_What you should do_: All lines holding the word "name" are to be copied from the records beneath.

Stored items
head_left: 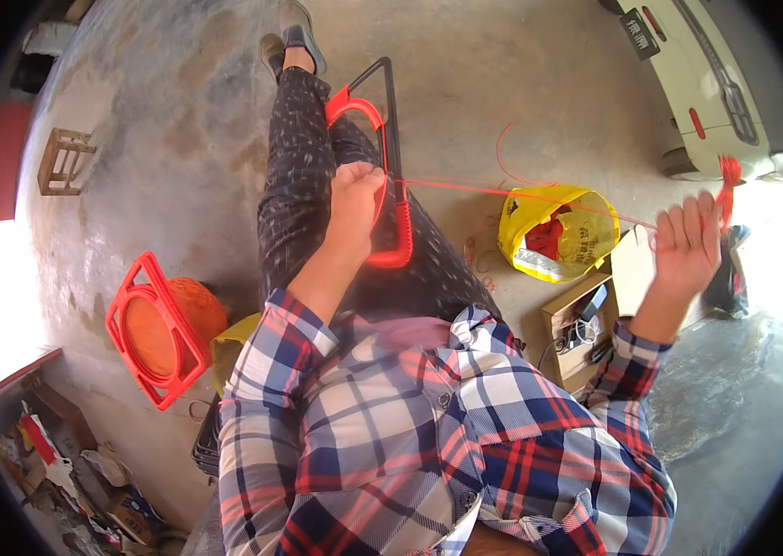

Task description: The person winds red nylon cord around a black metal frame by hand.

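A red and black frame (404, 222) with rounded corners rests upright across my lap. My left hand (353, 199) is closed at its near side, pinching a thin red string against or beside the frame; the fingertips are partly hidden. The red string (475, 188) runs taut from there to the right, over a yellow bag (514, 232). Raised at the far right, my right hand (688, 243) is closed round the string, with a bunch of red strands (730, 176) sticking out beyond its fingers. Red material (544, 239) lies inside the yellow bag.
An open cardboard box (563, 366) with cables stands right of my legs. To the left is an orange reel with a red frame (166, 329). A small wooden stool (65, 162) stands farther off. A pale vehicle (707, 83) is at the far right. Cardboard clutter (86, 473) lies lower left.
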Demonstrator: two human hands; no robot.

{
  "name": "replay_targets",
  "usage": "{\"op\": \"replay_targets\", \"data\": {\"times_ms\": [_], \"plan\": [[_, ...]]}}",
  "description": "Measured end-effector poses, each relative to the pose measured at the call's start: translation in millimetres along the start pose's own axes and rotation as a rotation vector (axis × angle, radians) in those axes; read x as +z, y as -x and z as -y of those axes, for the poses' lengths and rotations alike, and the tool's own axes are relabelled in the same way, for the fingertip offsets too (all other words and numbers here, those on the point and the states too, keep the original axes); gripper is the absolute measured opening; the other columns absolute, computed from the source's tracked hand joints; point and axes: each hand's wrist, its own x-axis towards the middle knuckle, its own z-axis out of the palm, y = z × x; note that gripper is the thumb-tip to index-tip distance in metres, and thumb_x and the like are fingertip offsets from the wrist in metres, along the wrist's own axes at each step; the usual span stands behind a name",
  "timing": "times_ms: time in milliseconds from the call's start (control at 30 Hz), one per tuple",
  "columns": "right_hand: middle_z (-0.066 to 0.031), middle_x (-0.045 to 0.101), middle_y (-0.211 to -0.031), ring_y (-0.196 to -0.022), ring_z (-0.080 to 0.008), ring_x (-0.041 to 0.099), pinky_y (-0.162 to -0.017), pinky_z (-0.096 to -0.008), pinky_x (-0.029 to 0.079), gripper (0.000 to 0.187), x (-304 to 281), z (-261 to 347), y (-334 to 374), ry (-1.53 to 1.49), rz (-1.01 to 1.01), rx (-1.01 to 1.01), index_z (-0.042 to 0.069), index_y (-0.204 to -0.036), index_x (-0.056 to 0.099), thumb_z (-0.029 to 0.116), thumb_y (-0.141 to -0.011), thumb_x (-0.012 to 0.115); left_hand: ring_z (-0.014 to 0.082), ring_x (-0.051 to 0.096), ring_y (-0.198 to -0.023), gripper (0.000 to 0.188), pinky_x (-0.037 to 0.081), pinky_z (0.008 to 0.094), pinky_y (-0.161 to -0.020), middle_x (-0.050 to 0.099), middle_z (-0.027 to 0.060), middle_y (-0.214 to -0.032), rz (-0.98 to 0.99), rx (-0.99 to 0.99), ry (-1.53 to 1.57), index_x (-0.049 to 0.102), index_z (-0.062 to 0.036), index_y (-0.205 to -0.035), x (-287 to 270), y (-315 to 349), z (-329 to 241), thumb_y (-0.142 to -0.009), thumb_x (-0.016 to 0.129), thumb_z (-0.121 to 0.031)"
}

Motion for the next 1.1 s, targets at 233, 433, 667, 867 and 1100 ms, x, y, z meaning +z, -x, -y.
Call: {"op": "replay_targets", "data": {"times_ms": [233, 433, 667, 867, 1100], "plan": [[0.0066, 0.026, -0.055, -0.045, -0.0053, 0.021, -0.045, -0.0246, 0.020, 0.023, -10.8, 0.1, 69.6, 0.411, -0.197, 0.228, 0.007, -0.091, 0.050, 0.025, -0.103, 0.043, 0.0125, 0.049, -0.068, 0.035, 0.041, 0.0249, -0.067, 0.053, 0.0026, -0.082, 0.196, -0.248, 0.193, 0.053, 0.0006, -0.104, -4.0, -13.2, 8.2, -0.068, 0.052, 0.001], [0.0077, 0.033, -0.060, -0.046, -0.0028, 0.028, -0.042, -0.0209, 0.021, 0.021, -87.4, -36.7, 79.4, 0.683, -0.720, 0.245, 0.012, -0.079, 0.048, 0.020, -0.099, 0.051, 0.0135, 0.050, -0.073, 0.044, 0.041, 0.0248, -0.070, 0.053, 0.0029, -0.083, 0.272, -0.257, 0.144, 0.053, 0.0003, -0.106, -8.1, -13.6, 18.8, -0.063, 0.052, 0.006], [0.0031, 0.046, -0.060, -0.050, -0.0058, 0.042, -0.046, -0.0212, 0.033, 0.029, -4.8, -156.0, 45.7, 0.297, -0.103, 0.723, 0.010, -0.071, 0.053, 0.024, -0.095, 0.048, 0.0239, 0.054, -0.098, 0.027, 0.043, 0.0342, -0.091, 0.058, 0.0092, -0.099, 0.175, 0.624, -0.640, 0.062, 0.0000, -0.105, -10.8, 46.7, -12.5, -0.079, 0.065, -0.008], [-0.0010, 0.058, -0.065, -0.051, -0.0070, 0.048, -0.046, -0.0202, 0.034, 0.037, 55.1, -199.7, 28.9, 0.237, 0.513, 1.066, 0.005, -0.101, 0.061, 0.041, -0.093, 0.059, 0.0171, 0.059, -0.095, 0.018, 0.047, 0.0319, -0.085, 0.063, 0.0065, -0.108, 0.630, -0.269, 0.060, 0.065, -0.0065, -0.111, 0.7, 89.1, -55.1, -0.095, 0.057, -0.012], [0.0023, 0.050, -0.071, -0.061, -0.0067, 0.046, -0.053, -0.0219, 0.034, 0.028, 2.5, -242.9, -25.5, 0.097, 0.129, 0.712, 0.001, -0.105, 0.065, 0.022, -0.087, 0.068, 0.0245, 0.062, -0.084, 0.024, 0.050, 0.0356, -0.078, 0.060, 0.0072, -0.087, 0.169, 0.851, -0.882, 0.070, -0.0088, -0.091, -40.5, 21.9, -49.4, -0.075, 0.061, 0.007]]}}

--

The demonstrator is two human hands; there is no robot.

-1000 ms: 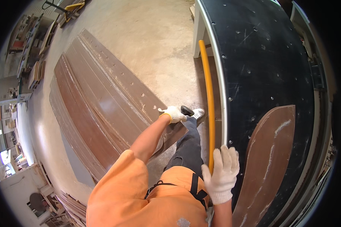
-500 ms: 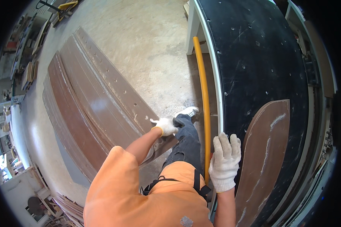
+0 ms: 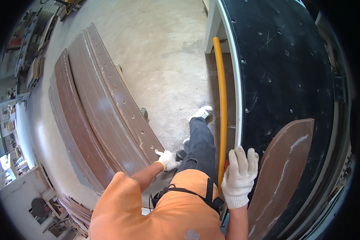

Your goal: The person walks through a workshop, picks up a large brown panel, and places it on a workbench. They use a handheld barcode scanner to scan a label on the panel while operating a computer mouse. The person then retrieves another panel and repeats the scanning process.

_Your response_:
  "name": "replay_targets",
  "description": "Measured end-effector poses, each relative to the pose measured at the call's start: translation in millimetres along the start pose's own axes and rotation as a rotation vector (axis × angle, radians) in those axes; read x as +z, y as -x and z as -y of those axes, for the poses' lengths and rotations alike, and the tool's own axes are relabelled in the same way, for the fingertip offsets too (all other words and numbers here, those on the point and the states too, keep the original axes); gripper is the absolute measured opening; the other columns absolute, computed from the source's tracked hand joints; point and axes: each hand's wrist, its own x-axis towards the middle knuckle, its own z-axis out of the palm, y = z × x; note that gripper is the thumb-tip to index-tip distance in metres, and thumb_x and the like are fingertip offsets from the wrist in metres, along the wrist's own axes at each step; the usual span stands behind a name",

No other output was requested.